Ещё увидел он множество киосков, где продавали газеты толщиной с книгу и журналы толщиной с энциклопедию. Здорово! – там и туристические карты ещё продавали, да ещё за рубли (хорошо, что у Грена кошелёк в кармане лежал). Только и карты ему не помогли: у них такой крупный масштаб был, что легче было вокруг поглядеть, чем на карту. Обозначение киоска на карте ненамного меньше места занимало, чем сам киоск.

Тогда Грен прохожего остановил, спрашивает, как из их страны выбраться можно. Тот обрадовался и начал всю тысячелетнюю историю своей страны с самого начала рассказывать, со всеми деталями. Еле спасся Грентий Грен.

Хорошо, что он догадался нищему в шапку все свои деньги из кошелька вытряхнуть. Подмигнул ему нищий и шепчет: «Подпрыгни повыше».

Грен уже на всё был готов. Собрал все силы, подпрыгнул – и оказался на своём огороде.

Хотел Грентий Грен пергамент обратно в землю закопать, и того уже и нету.

Вообще-то все мы то и дело оказываемся в стране бесчисленных подробностей. Кое-кто живёт в ней и вовсе безвылазно. Но это не наша страна, даже если мы там можем рублями расплатиться и газету прочесть. Благополучно философствовать о жизни в этой стране страшнее, чем вообще не философствовать. А та философия, которая подскажет нам подпрыгнуть вверх, может быть и философией называться не будет.

Так что не будем очень уж бояться слова «философия». Гораздо страшнее, если нам не хватит сил на прыжок.

Откуда берутся учения?

Наивно было бы думать, что философские учения находят в капусте, пусть даже какого-нибудь особого, философского сорта. Или что их приносят некие философские аисты. Всякая философия начинается с человека, с его стремления ориентироваться в главном.
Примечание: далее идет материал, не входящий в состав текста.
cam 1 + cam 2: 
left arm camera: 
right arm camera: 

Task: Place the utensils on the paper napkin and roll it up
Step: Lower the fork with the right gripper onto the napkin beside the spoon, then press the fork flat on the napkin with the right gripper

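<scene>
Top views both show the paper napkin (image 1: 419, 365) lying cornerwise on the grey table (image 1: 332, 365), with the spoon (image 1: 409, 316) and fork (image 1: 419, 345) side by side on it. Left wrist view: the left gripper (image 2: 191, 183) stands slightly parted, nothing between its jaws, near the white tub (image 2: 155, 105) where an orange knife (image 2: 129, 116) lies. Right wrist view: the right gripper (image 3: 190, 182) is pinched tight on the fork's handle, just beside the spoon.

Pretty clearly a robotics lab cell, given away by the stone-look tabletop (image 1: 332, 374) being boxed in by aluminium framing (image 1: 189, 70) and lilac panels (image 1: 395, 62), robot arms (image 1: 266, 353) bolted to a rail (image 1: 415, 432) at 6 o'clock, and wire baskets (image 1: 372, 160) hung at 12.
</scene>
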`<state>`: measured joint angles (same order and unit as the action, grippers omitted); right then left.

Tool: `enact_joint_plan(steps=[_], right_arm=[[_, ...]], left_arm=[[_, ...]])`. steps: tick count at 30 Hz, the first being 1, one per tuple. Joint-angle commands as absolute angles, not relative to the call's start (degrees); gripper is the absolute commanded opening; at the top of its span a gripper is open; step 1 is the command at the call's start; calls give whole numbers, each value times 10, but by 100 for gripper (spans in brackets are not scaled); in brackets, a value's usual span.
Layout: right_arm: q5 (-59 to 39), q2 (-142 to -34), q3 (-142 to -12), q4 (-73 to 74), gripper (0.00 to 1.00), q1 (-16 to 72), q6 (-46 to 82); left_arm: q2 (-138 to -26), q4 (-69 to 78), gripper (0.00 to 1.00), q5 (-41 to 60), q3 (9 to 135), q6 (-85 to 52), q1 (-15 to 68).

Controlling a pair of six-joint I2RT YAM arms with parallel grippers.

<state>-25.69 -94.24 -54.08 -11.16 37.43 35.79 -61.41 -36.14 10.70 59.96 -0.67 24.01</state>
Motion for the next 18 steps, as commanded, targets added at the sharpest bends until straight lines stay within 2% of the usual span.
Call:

Не столько философия учит человека жизни, сколько человек даёт жизнь философии – своими наблюдениями, своим внутренним опытом, своими размышлениями. Без этого никакая философия невозможна.

Философское творчество – не удел избранных. В том или ином объёме оно неизбежно присутствует в жизни каждого человека. Наше стремление к истине – это наше философское творчество. Наше отношение к миру – это наше философское творчество. Выбор из множества жизненных забот наиболее важных для себя – это наше философское творчество. И всё наше поведение – результат этого творчества.